The listing is to be transcribed in full, with its images left out.

--------------------------------

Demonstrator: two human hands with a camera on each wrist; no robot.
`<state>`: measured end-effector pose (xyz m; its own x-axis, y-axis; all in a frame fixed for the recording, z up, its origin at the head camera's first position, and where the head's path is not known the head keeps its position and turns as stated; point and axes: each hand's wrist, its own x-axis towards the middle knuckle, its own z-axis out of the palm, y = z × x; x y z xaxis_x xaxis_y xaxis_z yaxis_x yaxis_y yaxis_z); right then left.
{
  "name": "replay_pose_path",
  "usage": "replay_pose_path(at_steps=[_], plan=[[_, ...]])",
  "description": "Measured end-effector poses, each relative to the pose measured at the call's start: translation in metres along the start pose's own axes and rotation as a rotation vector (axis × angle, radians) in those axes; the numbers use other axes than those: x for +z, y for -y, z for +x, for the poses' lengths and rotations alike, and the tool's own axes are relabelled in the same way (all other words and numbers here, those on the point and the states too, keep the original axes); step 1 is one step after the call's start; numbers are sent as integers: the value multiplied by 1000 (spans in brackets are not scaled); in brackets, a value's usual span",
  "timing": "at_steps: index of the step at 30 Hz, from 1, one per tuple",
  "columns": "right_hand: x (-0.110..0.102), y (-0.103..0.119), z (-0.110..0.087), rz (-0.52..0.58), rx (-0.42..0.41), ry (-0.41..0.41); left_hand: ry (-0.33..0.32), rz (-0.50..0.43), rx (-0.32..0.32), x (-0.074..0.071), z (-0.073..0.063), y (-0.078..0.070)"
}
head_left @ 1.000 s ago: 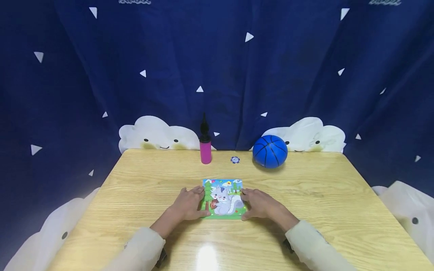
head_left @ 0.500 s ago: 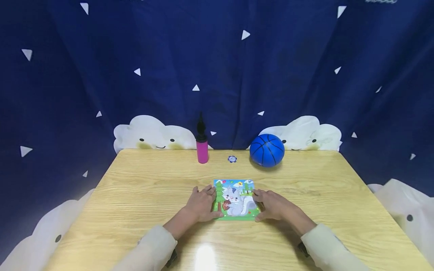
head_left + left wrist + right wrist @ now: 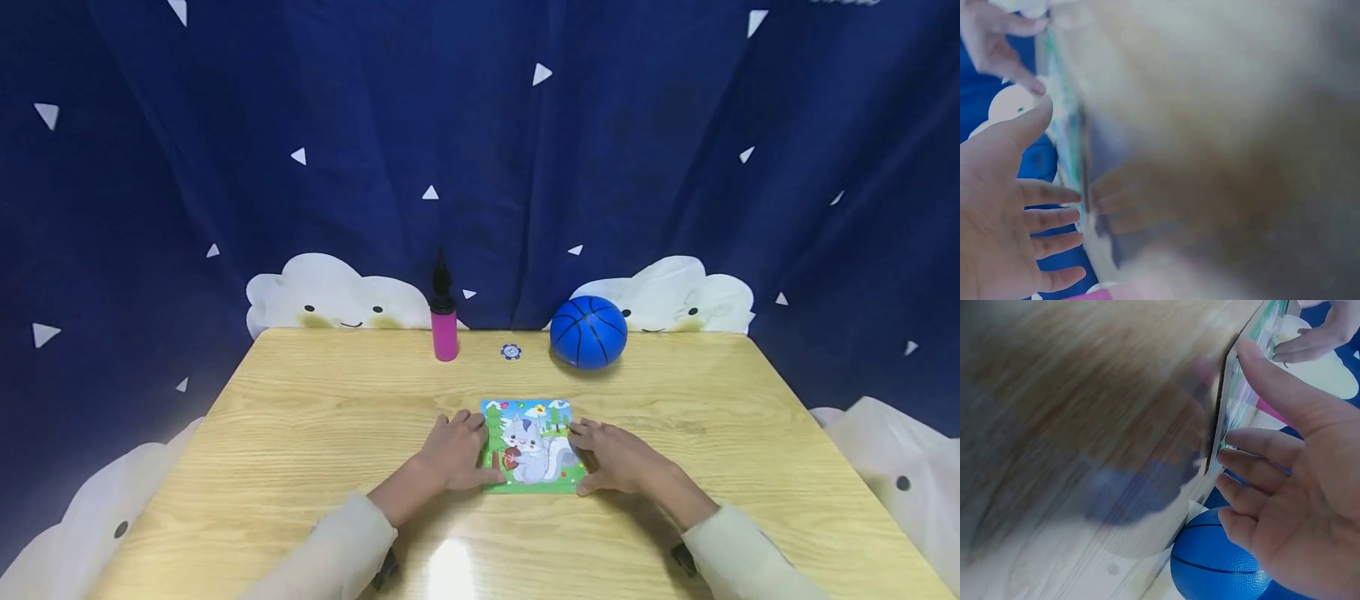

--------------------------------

• Task result:
Demonstrator: two human hands with a camera on each wrist; no robot.
`<state>`: measured end-effector pose (xyz m; its own x-axis, y-axis; all in a frame fixed for the recording, z up, its origin at the head camera's first position, and where the head's path is not known the head keeps its position and turns as stated; point and axes: each hand's wrist, its own x-axis towards the middle knuckle, its own z-axis out of the palm, y = z × x; x y z xaxis_x xaxis_y xaxis_z yaxis_x yaxis_y yaxis_z); right then left.
{
  "name": "replay_pose_path",
  "usage": "replay_pose_path(at_steps=[_], plan=[[_, ...]])",
  "description": "Measured end-effector poses, each relative to the pose measured at the call's start: translation in metres along the start pose's own axes and rotation as a rotation vector (axis × angle, radians) in those axes; the numbers use other axes than those: x for +z, y for -y, z for +x, for the poses' lengths and rotations alike, and the tool's own axes are relabelled in the same way (all other words and numbers here, those on the point and the states too, keep the original axes); step 1 is one step after the call's start; numbers are sent as integers: the value multiplied by 1000 (spans in brackets are not scaled); in brackets, a value's usual span",
  "timing": "at_steps: index of the step at 30 Hz, from 1, one per tuple",
  "columns": "right_hand: x (-0.110..0.102), y (-0.103..0.119), z (-0.110..0.087), rz (-0.52..0.58), rx (-0.42..0.41), ry (-0.41..0.41); left_hand: ry (-0.33..0.32), rz (-0.50..0.43), rx (-0.32..0.32), x (-0.074..0.071), z (-0.073..0.063), y (-0.078..0.070)"
}
head_left @ 1.000 s ago: 
head_left @ 0.500 s ago: 
head_left + left wrist + right wrist @ now: 

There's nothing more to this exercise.